- TASK STATEMENT -
Reply with nothing but the number of lines in the data below where the word "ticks" occurs.

- INFORMATION PROVIDED -
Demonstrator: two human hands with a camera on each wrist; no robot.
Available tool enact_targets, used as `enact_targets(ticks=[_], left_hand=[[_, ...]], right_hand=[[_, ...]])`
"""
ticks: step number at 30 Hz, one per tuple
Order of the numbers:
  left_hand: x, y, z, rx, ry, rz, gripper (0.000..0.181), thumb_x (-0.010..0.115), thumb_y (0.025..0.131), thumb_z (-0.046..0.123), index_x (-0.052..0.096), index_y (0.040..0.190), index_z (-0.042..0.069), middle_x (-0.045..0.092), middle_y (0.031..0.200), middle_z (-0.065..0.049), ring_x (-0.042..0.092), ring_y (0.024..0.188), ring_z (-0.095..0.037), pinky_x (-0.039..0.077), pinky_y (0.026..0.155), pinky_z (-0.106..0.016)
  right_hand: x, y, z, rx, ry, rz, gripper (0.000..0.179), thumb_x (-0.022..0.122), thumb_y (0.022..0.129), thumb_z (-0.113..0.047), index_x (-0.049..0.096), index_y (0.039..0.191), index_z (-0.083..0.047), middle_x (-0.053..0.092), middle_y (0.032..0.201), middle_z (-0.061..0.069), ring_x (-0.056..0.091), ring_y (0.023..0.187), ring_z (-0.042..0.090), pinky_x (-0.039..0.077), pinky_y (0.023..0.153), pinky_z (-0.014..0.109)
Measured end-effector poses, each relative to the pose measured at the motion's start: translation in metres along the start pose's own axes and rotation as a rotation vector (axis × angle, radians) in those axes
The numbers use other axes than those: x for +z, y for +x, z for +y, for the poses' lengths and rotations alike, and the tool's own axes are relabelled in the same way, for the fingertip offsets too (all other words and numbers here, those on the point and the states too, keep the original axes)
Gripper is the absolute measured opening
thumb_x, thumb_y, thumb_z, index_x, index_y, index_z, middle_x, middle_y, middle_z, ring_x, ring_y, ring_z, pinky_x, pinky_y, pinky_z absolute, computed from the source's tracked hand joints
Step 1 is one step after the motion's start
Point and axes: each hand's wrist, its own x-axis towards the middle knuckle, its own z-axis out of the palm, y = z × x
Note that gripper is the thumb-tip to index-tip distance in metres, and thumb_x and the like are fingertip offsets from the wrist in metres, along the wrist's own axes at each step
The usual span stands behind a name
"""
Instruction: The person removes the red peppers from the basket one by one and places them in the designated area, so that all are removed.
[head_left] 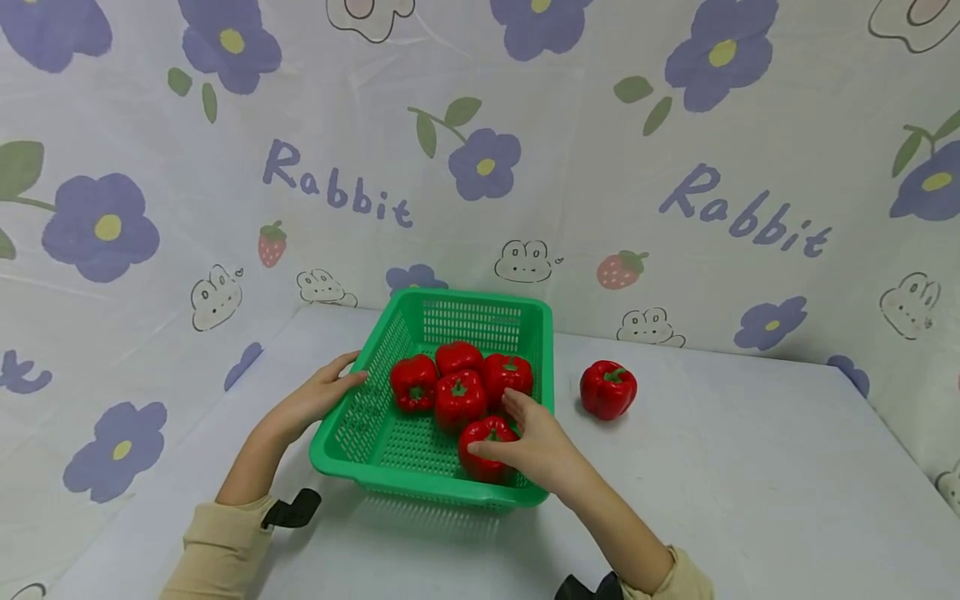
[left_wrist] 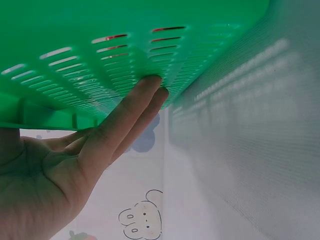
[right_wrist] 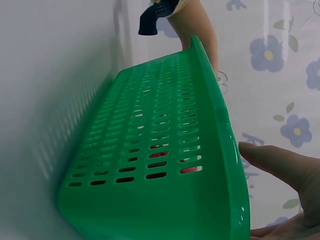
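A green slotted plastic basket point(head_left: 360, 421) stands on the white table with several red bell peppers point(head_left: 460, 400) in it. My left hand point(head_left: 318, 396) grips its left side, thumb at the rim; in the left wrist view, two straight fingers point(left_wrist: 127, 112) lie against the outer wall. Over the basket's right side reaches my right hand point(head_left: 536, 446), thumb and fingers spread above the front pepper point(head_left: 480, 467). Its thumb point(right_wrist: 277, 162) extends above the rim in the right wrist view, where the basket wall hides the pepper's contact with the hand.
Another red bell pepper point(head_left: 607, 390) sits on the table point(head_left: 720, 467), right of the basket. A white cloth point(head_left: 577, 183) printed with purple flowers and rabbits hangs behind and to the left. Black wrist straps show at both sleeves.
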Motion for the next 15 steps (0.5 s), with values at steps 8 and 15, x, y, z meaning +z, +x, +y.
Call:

- OUTPUT BELOW -
2